Find "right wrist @" below and begin at its line; stop after the line with "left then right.". Output those lines exactly, without pictures.

[Recorded data]
• • • • •

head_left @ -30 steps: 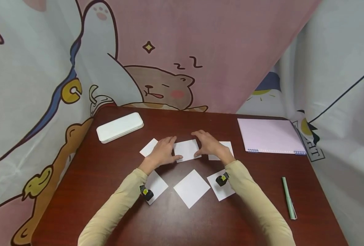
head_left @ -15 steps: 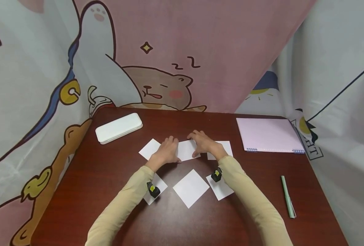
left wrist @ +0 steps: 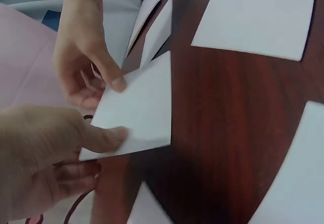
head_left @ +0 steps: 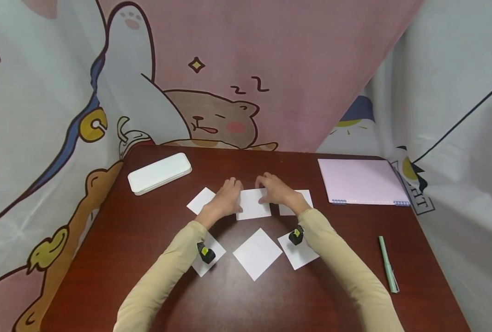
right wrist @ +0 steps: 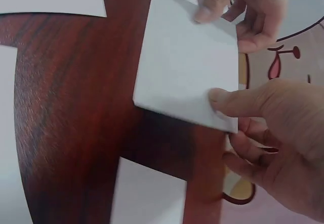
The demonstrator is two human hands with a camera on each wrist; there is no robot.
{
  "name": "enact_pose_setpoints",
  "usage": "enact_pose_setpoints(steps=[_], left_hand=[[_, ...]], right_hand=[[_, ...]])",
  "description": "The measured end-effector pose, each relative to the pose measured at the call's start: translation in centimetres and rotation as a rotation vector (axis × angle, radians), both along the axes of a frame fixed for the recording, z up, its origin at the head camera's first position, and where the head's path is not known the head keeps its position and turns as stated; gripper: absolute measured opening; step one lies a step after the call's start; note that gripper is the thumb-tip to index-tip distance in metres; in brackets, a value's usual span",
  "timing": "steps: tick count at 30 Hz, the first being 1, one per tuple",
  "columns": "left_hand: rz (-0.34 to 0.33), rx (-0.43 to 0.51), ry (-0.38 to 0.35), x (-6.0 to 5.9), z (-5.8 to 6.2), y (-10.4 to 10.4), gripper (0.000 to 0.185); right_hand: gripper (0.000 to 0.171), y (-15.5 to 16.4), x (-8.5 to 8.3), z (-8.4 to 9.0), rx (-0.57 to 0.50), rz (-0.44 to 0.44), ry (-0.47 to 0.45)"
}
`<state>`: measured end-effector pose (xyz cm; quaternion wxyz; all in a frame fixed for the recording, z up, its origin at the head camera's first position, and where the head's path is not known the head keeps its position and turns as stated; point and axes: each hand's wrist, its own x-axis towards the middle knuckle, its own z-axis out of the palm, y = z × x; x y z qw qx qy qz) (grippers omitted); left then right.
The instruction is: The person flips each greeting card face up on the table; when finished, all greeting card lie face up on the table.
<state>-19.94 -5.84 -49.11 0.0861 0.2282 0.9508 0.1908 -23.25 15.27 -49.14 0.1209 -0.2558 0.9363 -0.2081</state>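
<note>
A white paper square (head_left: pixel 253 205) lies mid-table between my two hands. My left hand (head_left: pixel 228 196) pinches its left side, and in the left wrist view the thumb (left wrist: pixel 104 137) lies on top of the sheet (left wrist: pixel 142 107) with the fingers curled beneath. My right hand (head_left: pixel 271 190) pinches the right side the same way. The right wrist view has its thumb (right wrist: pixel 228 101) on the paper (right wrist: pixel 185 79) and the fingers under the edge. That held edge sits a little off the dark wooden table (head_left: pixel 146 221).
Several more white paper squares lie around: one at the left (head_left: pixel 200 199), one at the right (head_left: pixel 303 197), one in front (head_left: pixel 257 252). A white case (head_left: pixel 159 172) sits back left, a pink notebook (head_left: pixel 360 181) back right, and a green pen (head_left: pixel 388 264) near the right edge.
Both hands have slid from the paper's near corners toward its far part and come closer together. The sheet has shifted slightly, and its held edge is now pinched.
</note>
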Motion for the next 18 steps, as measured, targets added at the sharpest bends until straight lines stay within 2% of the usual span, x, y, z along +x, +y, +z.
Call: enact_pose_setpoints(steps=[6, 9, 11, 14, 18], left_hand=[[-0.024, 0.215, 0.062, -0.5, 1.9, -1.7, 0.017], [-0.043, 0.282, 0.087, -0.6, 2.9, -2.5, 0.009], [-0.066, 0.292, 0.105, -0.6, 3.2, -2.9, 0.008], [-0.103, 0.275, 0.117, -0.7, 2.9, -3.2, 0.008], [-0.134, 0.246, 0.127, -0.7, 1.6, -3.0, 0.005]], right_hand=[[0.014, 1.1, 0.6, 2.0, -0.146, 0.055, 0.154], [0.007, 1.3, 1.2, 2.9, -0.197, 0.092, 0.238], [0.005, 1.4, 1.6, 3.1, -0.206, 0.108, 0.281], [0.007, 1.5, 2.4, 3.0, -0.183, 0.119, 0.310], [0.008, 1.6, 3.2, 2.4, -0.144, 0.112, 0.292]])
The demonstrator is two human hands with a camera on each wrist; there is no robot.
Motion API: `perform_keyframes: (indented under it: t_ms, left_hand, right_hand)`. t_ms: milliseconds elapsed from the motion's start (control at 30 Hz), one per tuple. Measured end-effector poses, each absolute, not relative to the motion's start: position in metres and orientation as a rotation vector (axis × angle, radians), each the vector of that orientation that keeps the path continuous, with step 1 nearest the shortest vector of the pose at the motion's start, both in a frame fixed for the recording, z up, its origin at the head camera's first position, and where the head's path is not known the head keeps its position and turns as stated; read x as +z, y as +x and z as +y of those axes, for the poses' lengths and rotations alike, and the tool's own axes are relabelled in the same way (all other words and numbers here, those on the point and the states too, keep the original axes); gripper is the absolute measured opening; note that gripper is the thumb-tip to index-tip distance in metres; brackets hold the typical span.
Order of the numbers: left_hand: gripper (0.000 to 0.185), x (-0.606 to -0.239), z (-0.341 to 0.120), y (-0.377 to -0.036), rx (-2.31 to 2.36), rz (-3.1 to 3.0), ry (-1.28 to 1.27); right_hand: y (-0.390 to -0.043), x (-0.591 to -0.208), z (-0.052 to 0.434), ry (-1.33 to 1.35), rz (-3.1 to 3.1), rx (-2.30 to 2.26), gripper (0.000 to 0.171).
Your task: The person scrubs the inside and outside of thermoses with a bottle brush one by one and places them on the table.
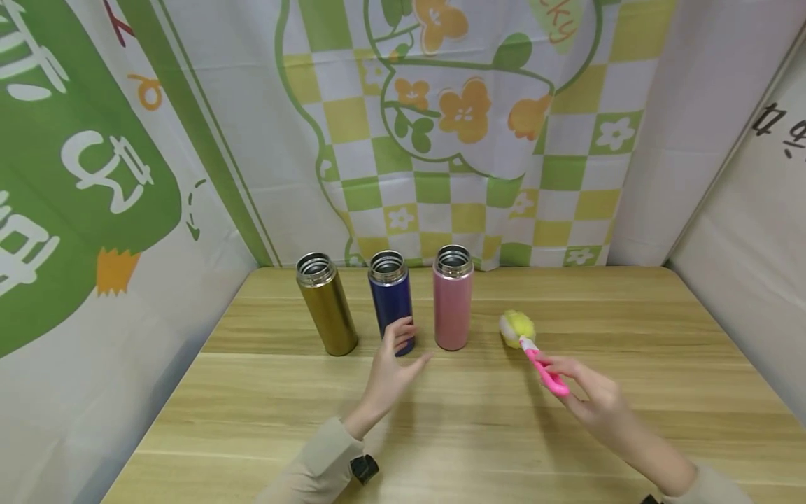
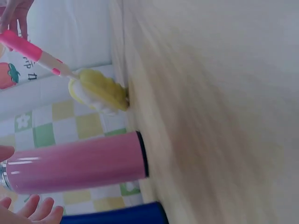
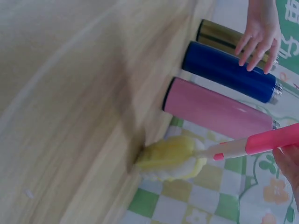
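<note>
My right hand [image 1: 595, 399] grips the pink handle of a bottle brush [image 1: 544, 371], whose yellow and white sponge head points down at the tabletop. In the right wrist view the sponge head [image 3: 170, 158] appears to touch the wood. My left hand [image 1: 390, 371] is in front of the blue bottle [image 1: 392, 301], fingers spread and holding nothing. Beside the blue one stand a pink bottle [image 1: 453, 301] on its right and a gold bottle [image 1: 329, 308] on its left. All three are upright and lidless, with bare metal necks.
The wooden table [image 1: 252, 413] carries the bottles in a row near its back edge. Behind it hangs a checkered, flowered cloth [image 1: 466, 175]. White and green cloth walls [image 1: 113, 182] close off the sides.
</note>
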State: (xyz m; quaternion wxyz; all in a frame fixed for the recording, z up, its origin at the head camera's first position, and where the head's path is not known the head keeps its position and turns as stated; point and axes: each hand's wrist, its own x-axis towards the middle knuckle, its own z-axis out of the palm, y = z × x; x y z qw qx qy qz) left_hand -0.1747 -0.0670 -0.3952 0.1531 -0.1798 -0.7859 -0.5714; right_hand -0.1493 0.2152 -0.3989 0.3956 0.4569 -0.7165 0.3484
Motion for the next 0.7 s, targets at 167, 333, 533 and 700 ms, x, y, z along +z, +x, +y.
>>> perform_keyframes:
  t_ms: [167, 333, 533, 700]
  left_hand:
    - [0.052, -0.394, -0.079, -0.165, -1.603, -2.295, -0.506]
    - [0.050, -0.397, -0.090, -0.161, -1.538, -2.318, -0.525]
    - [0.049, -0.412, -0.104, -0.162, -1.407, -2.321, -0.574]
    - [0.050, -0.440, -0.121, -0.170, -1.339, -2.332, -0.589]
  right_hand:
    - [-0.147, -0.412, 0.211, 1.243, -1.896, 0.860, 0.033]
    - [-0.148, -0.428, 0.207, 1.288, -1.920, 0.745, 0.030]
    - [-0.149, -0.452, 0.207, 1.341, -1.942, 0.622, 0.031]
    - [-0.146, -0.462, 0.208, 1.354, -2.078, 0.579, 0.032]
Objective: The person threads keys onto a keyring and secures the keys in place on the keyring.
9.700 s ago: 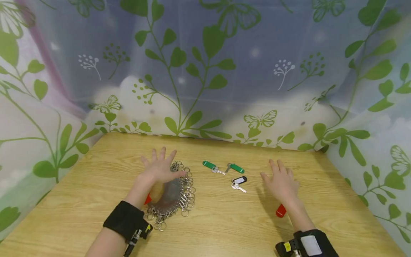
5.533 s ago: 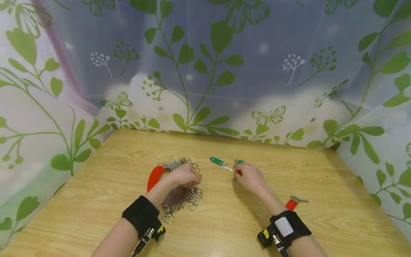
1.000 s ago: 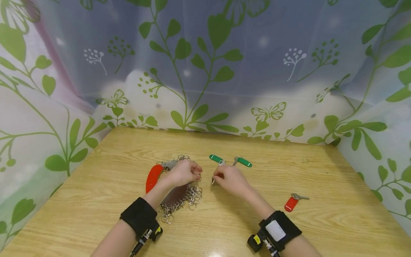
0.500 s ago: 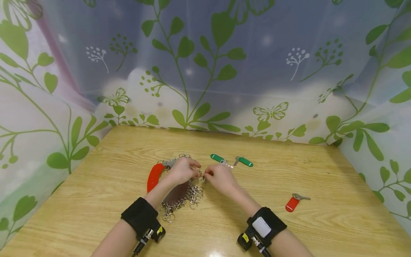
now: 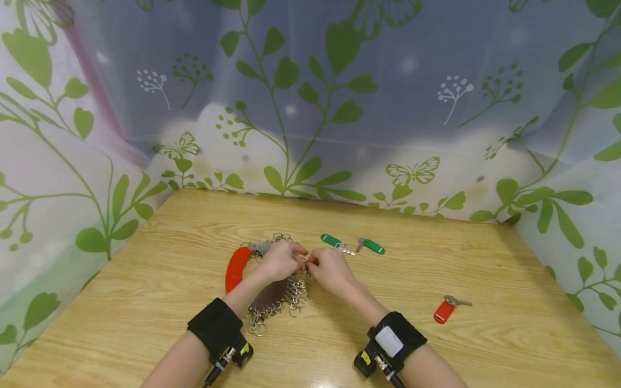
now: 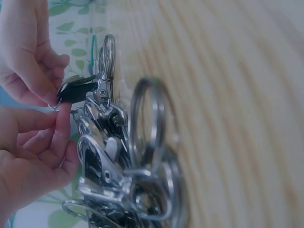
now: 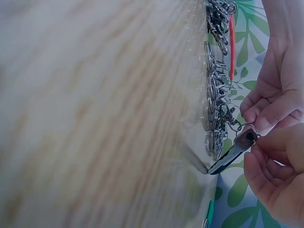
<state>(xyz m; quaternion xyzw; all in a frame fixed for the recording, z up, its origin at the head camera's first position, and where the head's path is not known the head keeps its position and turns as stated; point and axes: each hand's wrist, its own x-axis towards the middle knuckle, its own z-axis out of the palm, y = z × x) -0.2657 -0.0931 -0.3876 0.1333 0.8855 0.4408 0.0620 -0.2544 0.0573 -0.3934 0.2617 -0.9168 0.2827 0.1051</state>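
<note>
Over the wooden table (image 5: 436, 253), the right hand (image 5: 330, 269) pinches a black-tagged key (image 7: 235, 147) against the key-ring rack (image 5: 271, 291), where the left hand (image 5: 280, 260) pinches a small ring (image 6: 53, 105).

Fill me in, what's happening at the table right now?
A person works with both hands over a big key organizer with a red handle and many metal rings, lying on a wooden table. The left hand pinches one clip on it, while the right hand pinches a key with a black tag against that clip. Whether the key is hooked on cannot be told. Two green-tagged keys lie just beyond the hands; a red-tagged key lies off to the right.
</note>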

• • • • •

## Exercise solution
right wrist @ +0 steps: 
The demonstrator is two human hands with a camera on each wrist; there is no robot.
{
  "name": "enact_pose_setpoints",
  "usage": "enact_pose_setpoints(steps=[_], left_hand=[[_, ...]], right_hand=[[_, ...]])",
  "description": "The measured end-effector pose, each relative to the pose measured at the call's start: translation in centimetres and rotation as a rotation vector (axis × angle, radians), both along the axes of a frame fixed for the recording, z up, its origin at the head camera's first position, and where the head's path is not known the head keeps its position and turns as stated; gripper: absolute measured opening; step one lies a step after the call's start; note that gripper is the thumb-tip to index-tip distance in metres; in brackets, a value's usual span",
  "timing": "steps: tick count at 30 Hz, the first being 1, one per tuple",
  "columns": "left_hand: rz (-0.34 to 0.33), rx (-0.43 to 0.51), ry (-0.38 to 0.35), x (-6.0 to 5.9), z (-5.8 to 6.2), y (-10.4 to 10.4), gripper (0.000 to 0.185); right_hand: gripper (0.000 to 0.171), y (-15.5 to 16.4), x (-8.5 to 8.3), z (-8.4 to 9.0), rx (-0.57 to 0.50), rz (-0.44 to 0.44), ry (-0.47 to 0.45)"
}
`<state>`: measured end-effector pose (xyz cm; quaternion wxyz; all in a frame fixed for the recording, z up, its origin at the head camera's first position, and where the head's path is not known the head keeps its position and turns as stated; point and axes: each hand's wrist, its own x-axis towards the middle knuckle, its own z-axis out of the palm, y = z × x; x y z qw qx qy qz) (grippers omitted); left then right.

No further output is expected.